▸ **Task to complete**
Report every line of the records that includes the word "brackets".

▸ **Dataset entries**

• • •

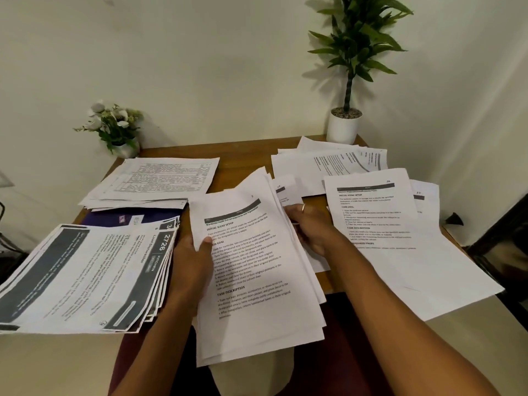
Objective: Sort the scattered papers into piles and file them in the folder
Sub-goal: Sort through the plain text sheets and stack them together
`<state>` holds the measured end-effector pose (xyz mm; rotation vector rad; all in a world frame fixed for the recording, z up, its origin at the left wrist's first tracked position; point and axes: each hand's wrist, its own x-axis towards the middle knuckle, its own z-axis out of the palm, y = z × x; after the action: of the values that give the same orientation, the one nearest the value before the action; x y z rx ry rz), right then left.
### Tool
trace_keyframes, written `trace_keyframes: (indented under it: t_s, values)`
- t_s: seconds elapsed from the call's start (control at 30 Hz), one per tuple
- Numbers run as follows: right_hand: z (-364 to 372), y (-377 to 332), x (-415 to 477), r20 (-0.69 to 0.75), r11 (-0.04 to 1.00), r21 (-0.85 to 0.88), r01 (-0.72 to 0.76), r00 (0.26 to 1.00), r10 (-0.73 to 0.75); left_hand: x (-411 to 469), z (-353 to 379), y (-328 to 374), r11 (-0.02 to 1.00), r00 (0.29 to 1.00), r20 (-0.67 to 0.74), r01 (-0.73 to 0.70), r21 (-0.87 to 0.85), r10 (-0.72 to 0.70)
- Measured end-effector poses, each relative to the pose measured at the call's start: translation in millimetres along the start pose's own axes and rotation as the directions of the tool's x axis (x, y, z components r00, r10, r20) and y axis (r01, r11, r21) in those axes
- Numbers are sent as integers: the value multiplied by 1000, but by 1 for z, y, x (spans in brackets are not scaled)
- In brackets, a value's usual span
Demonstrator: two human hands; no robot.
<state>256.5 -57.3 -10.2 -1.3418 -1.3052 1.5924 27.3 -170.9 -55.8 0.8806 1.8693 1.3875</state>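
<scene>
A stack of white printed sheets (251, 270) is held up over the table's front edge. My left hand (191, 261) grips its left edge, thumb on the top page. My right hand (308, 227) holds the stack's right edge, fingers curled around the sheets. A pile of pages with dark headers (85, 278) lies at the front left. A pile of table-printed sheets (154, 178) lies at the back left, over a purple folder (125, 218). Loose white pages (400, 238) spread across the right side, with more pages (331, 164) behind them.
A wooden table (240, 158) stands against a white wall. A small flower pot (123, 147) sits at its back left corner, and a tall plant in a white pot (343, 127) at the back right. A dark object (454, 220) lies at the right edge.
</scene>
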Motion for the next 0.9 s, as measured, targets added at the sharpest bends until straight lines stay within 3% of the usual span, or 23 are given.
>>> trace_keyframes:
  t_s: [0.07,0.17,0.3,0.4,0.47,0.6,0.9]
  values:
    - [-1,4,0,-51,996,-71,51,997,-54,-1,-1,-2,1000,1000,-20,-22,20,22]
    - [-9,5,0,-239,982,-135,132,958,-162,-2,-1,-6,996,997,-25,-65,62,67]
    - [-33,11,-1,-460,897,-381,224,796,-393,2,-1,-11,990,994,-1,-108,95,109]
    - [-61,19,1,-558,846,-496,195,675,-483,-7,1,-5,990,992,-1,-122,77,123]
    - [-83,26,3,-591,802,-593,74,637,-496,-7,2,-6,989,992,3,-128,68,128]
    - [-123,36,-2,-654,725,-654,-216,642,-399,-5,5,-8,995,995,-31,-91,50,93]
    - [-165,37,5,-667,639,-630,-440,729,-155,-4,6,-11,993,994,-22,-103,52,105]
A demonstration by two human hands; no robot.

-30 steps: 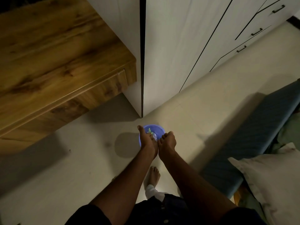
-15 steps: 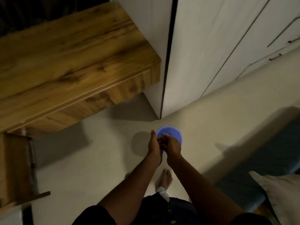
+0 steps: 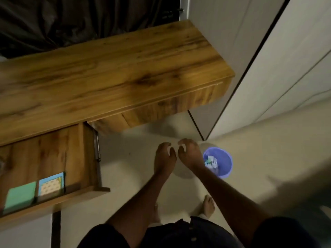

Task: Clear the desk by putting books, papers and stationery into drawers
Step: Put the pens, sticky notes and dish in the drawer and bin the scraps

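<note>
The wooden desk (image 3: 107, 76) fills the upper left with a bare top. Its left drawer (image 3: 53, 154) stands pulled out; inside, at the front, stand a green book (image 3: 19, 196) and a light blue patterned book (image 3: 51, 184). My left hand (image 3: 164, 158) and my right hand (image 3: 189, 154) hover side by side over the floor, fingers curled and apart, nothing in them. A small blue bin (image 3: 222, 161) on the floor just right of my right hand holds crumpled paper (image 3: 211, 161).
A white wardrobe (image 3: 268, 59) rises at the right, its corner close to the bin. A dark curtain (image 3: 71, 20) hangs behind the desk. A second drawer front (image 3: 161, 111) under the desktop is closed. My bare feet (image 3: 208, 205) stand on the pale floor.
My hands have lifted away from the bin to the left and their fingers have spread. The view swung left, bringing the pulled-out drawer and its books into sight.
</note>
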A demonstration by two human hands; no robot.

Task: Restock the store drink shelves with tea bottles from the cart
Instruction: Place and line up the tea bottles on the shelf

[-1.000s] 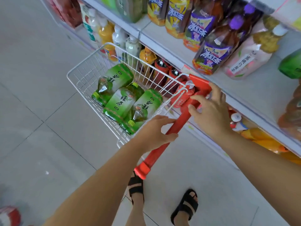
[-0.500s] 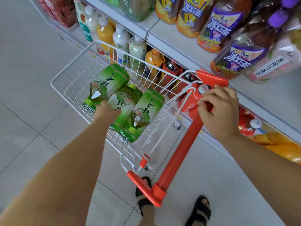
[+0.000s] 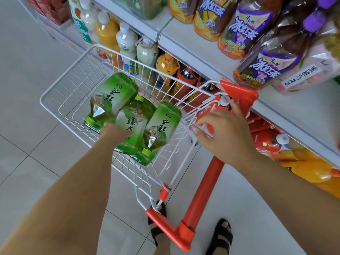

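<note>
Head view: left hand (image 3: 116, 132) has left the red handle (image 3: 207, 184) for the middle green tea bottle (image 3: 136, 122) in the cart basket (image 3: 73, 103) — grip hidden — right hand (image 3: 224, 135) clamping the handle; pickup starting.

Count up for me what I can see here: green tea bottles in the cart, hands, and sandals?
Green tea bottles in the cart: 3
Hands, left hand and right hand: 2
Sandals: 2
Total: 7
</note>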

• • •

▸ **Expected answer**
- Numbers are sent as integers: the value multiplied by 1000, but by 1 for z, y, x (spans in brackets are not scaled)
- In brackets, a value's usual span

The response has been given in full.